WebLogic Server Doesn't Restart After Failure

After a node failure, WebLogic Server fails to start.

The WebLogic service log contains an error message similar to the following:

java.io.IOException: Error from fcntl() for file locking, Resource temporarily unavailable, errno=11

Cause 1: NFSv3 servers don't include a lock lease feature, so lock states aren't stored and locks can't be released after the node failure.

Solution 1: Request removal of file locks. For more information, see Removing File Locks from a Host that is No Longer Available.

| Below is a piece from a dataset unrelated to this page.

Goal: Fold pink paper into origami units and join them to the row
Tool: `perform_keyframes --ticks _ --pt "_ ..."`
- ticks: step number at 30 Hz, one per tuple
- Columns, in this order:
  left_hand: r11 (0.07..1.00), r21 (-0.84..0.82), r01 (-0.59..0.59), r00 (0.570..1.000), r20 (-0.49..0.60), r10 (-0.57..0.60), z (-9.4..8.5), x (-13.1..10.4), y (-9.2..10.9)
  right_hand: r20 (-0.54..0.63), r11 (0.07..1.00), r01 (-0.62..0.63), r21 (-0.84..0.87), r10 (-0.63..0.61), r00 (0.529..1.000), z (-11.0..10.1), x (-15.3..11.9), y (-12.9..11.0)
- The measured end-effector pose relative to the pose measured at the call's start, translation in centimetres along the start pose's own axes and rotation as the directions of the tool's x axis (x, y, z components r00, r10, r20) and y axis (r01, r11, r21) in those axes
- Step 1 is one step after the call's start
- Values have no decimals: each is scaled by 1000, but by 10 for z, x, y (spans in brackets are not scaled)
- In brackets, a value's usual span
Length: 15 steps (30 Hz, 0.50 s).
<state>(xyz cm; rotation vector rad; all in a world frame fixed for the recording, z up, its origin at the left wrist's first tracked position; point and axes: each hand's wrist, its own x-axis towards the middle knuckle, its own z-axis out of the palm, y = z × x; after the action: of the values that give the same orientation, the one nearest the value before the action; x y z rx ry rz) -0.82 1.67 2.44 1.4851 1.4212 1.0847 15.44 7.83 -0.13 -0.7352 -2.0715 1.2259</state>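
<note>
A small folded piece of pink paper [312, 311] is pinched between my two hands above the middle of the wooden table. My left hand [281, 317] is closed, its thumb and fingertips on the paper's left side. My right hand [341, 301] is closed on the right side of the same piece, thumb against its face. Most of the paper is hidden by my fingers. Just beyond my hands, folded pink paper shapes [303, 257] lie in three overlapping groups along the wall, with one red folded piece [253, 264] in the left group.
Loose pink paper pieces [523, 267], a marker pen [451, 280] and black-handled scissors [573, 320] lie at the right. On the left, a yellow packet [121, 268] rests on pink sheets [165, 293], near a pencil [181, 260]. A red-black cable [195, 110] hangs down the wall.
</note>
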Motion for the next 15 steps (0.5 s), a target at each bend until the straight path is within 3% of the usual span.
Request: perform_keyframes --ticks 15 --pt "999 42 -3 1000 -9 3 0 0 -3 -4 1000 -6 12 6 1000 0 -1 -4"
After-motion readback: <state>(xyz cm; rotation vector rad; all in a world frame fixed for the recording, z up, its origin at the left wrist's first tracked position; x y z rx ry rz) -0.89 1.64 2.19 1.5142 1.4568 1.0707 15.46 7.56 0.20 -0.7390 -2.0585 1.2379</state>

Cause 2: Sometimes, the rpc-statd service, which is needed for NFSv3 locking, is in an unhealthy state after the server failure. This can be verified by running a sample lock test using fcntl module. For example:

$python3
>>> import fcntl
>>> f = open('/fss/path/testfile.txt', 'r') #Open an existing file as read mode (do not use 'w')
>>> fcntl.flock(f, fcntl.LOCK_EX | fcntl.LOCK_NB) #Throws "no lock available" error.
>>> exit()

Solution 2: Restart the rpc-statd service.

  1. Open a terminal window on the instance and use the following commands as the root user:

    $sudo systemctl status rpc-statd 
    $sudo systemctl stop rpc-statd 
    $sudo systemctl start rpc-statd 
    $sudo systemctl status rpc-statd 
  2. Verify that the fcntl sample lock test completes without error.
  3. Start the WebLogic server.

Cause 3: NFSv3 doesn't track lock owners. So, NFS holds the lock indefinitely if a lock owner fails. After a node failure, a WebLogic restart attempt can't acquire a lock.

Solution 3: This is a general NFSv3 limitation. Immediate mitigation and long-term design considerations are provided in WebLogic's documentation. For more information, see Verifying Server Restart Behavior.